5 lbs pears, preferably Bartlett
grated zest of a lemon
2 tablespoons fresh lemon juice
16 ounces frozen apple juice concentrate, thawed
1 vanilla bean, split lengthwise
2 cups water

CHUNKY VANILLA PEAR JAM

Here is a recipe that preserves the warm flavors of fall. Bartlett pears, lemon, apple juice, vanilla and sugar mingle into a jam that you can either store in jars, using standard canning procedures, or refrigerate for about a week. It's a gently sweet addition to your breakfast table.
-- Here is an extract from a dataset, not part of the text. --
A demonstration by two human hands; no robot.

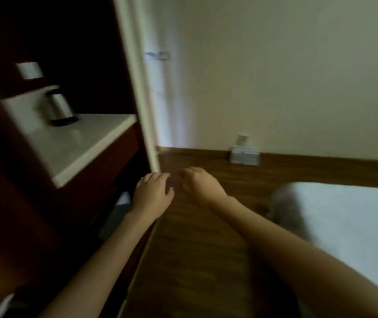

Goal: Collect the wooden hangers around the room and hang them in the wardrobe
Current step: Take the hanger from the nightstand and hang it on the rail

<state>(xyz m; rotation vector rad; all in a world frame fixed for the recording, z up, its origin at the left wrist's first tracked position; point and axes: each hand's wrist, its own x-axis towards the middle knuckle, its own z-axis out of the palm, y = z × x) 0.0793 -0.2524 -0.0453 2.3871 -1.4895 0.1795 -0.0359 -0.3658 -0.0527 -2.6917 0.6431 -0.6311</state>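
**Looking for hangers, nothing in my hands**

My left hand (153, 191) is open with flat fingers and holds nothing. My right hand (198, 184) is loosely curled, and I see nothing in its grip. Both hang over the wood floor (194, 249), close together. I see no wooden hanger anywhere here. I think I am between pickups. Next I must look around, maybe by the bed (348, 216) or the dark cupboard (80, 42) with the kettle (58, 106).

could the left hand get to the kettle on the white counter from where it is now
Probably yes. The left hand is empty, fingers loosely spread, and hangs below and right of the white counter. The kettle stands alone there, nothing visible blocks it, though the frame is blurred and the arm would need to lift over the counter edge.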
Provided by Florence Fabricant

Categories     breakfast, condiments

Time 1h30m

Yield 3 pints

Number Of Ingredients 6



Chunky Vanilla Pear Jam image

Steps:

  • Peel, quarter and core the pears. Chop them in small cubes and toss them in a bowl with the lemon zest and lemon juice. Set aside.
  • In a large heavy saucepan combine the apple juice concentrate with the vanilla bean and the water. Boil it over moderate heat for 10 minutes. Remove the vanilla bean and add the pears and their liquid.
  • Bring the mixture to a boil over moderate heat and cook, stirring frequently, about 45 minutes, or until the mixture thickens enough to hold its shape on a spoon and has reached nearly 220 degrees on a candy thermometer.
  • Spoon the jam into sterilized jars and seal, or refrigerate when cool.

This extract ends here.